The FormatTranscribe module is designed to allow easy translating of standard formats (GTF, GFF3, Fasta), both filtering fields and mutating them based on callback functions. The tool is configured with a JSON chunk specifying how to handle each column and what filters or callbacks to apply.
For each record, a set of filters is applied, defaultly called input_filter, processing and output_filter. However the exact filters to apply can be specified on the command line.
Within each filter the rules for each field are applied in the order defined for that format. Before each filter is applied a '_pre' rule is applied and after all field based rules are applied a '_post' rule run. In addition, the shortcut '_all' rule can be added in which the associated filter will run against each of the fields sequentially, the '_all' macro is run after all the named fields rules are applied. All filters and field based rules are optional and will be skipped if not defied in the JSON configuration file.

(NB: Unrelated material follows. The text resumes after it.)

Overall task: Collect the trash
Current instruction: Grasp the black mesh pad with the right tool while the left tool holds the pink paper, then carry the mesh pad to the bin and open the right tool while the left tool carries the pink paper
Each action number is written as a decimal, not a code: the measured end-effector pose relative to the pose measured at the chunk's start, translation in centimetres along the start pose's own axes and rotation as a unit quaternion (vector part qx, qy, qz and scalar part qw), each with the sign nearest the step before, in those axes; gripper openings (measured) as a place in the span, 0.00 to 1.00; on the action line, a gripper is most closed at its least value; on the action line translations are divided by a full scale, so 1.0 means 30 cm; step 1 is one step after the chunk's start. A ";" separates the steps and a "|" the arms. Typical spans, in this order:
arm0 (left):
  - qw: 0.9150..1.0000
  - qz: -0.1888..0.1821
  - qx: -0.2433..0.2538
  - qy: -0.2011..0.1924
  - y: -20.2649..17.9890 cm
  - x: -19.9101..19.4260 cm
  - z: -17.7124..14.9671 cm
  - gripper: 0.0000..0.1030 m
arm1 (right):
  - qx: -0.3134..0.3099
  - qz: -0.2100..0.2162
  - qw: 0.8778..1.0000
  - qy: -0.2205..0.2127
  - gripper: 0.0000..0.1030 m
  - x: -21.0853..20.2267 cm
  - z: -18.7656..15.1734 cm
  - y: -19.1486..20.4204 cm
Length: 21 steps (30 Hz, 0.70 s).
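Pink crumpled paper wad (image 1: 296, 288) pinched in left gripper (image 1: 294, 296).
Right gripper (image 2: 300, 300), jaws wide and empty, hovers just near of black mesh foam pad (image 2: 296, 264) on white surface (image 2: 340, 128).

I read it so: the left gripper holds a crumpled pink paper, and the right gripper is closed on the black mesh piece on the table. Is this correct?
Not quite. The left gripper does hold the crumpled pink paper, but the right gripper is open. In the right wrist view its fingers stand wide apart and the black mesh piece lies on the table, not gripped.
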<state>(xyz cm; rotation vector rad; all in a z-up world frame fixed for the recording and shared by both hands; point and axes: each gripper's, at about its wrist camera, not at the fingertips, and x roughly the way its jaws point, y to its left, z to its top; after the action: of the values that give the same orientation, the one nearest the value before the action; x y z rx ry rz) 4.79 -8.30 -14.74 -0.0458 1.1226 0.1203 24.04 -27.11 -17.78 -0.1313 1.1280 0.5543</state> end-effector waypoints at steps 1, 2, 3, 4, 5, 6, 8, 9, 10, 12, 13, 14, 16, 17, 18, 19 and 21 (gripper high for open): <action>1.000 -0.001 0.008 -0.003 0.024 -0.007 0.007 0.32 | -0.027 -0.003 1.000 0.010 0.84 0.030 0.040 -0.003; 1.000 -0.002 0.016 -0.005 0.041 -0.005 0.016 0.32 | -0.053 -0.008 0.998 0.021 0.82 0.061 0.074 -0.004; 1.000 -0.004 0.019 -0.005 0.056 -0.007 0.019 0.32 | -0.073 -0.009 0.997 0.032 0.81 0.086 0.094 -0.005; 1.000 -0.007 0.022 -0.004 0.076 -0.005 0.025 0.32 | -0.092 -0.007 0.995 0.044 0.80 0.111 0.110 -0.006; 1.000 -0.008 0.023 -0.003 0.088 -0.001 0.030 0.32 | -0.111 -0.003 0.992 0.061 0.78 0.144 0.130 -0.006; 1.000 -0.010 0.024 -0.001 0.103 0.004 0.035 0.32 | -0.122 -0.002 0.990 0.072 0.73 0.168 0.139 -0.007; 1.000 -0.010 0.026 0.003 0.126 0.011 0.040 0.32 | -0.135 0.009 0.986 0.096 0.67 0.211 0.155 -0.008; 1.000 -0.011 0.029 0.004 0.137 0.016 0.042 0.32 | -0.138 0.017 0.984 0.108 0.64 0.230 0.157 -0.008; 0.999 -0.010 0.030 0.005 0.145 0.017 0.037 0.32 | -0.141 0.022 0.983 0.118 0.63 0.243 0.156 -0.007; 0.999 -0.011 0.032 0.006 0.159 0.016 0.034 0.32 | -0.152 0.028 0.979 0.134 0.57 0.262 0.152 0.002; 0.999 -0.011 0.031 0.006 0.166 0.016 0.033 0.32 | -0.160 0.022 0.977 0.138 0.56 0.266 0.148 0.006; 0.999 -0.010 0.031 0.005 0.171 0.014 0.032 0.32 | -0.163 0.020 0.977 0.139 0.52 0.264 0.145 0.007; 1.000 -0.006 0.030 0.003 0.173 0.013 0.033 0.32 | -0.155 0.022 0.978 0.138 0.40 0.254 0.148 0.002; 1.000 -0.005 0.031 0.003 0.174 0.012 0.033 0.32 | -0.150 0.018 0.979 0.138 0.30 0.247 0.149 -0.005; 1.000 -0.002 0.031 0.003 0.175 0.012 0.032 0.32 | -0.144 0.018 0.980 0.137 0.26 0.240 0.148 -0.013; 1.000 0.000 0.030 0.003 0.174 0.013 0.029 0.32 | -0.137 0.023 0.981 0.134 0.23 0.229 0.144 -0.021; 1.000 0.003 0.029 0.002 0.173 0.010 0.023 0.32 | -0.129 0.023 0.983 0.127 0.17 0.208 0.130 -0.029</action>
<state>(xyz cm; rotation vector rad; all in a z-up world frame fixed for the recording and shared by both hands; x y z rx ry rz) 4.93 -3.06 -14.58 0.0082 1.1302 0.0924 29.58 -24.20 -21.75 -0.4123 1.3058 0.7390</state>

There are two types of rules currently, one is a simple hash based replacement, where the lookup hash is also specified in the JSON configuration. The second type of rule is a callback, where the user specifies the perl module to load, the callback function name, and the parameters to substitute when making the call (field value, field name being processed, filter being processed, etc).
The JSON configuration file can be merged from multiple sources. The base configuration and any included piece can have one or more "include" fields to pull in more configuration pieces or mappings/lookups. This allows large lookup tables to not be repeated again and again in multiple configuration files, but be maintained in one location.
Included configuration sections are applied in the order seen in a chunk, and nested configuration sections are added in a post-order tree traversal. When merging sections, merge rules can be specified as defined in the Hash::Union module.
Configuration files and included sections can be pulled via file://, http:// and ftp:// uri format.
A command line tool also exists to validate a configuration. A given configuration will be loaded and merged. Afterward all the specified filters (or the default three) will be evaluated to ensure the lookup table exists in the case of replacement type rules. And that the callback module can be loaded, the callback function exists and the parameters for substitution are valid.
A configuration file consists of two sections, the filter rules and the mappings for individual fields, plus any set of child configurations to merge.
The filters are the set of rules to apply to each field in the file being processed. Rules are either mappings (direct substitutions) or callbacks to modules that return a value to be substituted. The configuration for a callback and the mapping tables live in the mapping section of the configuration.
The basic skeleton of a configuration file would look like:
{
"input_filter" : {
"field1" : "my_mapping_table",
"field2" : "my_callback",
"field3" : "large_lookup"
},
"mapping" : {
"my_mapping_table" : { ... },
"my_callback" : { ... }
},
"include" : ["http://ensembl.org/my_large_lookup.conf"]
}
In the above configuration, the loopup table "my_mapping_table" would be used to do a direct substitution on values in field1. Values for field2 would be passed to the callback function defined by "my_callback" And field3 would be replaced via a lookup table retrieved from a remote file called my_large_lookup.conf.
By default each record/row is run through three filters, input_filter, processing, and output_filter. All fields are run through a particular filter fir a record/row before the next filter is processed.
This can be useful if how a field is altered depends on a change made to another field. Each of these filters is optional in the configuration file, and the filters run can be overridden on the command line.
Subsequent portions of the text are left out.